(What the task asks)
Would you print the data below exactly, leaving out every picture?

(Dataset excerpt)
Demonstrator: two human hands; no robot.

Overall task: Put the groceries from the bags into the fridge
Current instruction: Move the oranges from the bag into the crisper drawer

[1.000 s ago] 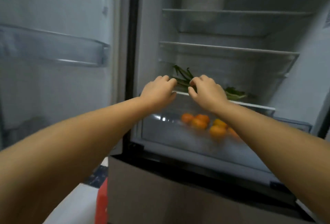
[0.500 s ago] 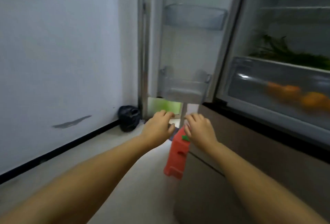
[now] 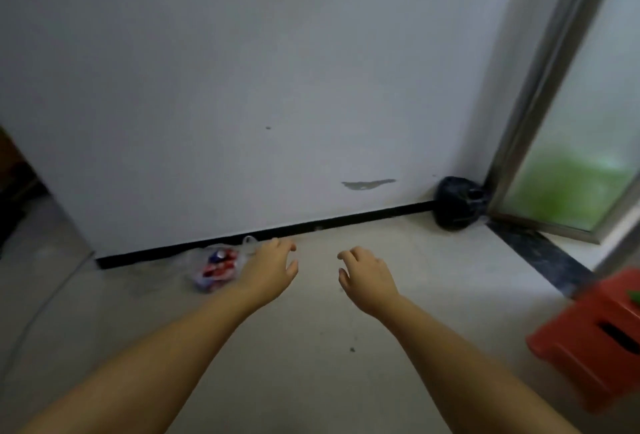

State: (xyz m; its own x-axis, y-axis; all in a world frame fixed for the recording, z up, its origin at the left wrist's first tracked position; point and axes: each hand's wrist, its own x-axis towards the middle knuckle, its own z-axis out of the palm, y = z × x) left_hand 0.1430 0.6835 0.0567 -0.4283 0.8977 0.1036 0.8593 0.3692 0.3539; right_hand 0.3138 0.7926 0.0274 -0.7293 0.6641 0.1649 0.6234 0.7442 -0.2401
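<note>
Head view: both bare forearms are stretched forward over a pale tiled floor (image 3: pixel 311 347), with a white wall (image 3: pixel 259 70) ahead. The left hand (image 3: pixel 272 271) is held palm down with its fingers loosely spread and slightly curled; nothing is held in it. The right hand (image 3: pixel 369 278) is held likewise, fingers relaxed and a little bent, and nothing is gripped by it. The two hands are kept apart, with bare floor seen between them.

A clear plastic bag (image 3: pixel 218 269) with red, white and blue packaging inside is seen lying on the floor against the black skirting strip (image 3: pixel 346 220) at the foot of the wall. It is partly covered in the picture by the left wrist; whether it is touched cannot be told. What the packaging contains is too blurred to read.

A tied black bag (image 3: pixel 457 203) is set in the corner where the wall meets a metal-framed frosted glass door (image 3: pixel 581 143). A red plastic stool (image 3: pixel 595 340) is seen at the right edge, with a small green thing on its top.
</note>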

(Task output)
Demonstrator: two human hands; no robot.

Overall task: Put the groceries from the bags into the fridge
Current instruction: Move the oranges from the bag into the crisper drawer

[1.000 s ago] 
[0.500 s ago] 
[now] 

State: (xyz m; its own x-axis, y-axis; all in a world frame fixed for the recording, z up, its origin at the left wrist's first tracked position; point and axes: each hand's wrist, its own x-axis towards the middle knuckle, its own z-axis out of the palm, y = z × x) left_hand 0.1430 0.6835 0.0567 -0.4283 0.8977 0.1036 0.8593 0.3692 0.3539; right_hand 0.3138 0.7926 0.0274 -0.7293 0.6641 0.1649 0.6234 0.7442 -0.2401
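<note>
Head view: both bare forearms are stretched forward over a pale tiled floor (image 3: pixel 311 347), with a white wall (image 3: pixel 259 70) ahead. The left hand (image 3: pixel 272 271) is held palm down with its fingers loosely spread and slightly curled; nothing is held in it. The right hand (image 3: pixel 369 278) is held likewise, fingers relaxed and a little bent, and nothing is gripped by it. The two hands are kept apart, with bare floor seen between them.

A clear plastic bag (image 3: pixel 218 269) with red, white and blue packaging inside is seen lying on the floor against the black skirting strip (image 3: pixel 346 220) at the foot of the wall. It is partly covered in the picture by the left wrist; whether it is touched cannot be told. What the packaging contains is too blurred to read.

A tied black bag (image 3: pixel 457 203) is set in the corner where the wall meets a metal-framed frosted glass door (image 3: pixel 581 143). A red plastic stool (image 3: pixel 595 340) is seen at the right edge, with a small green thing on its top.
</note>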

This exercise has been completed.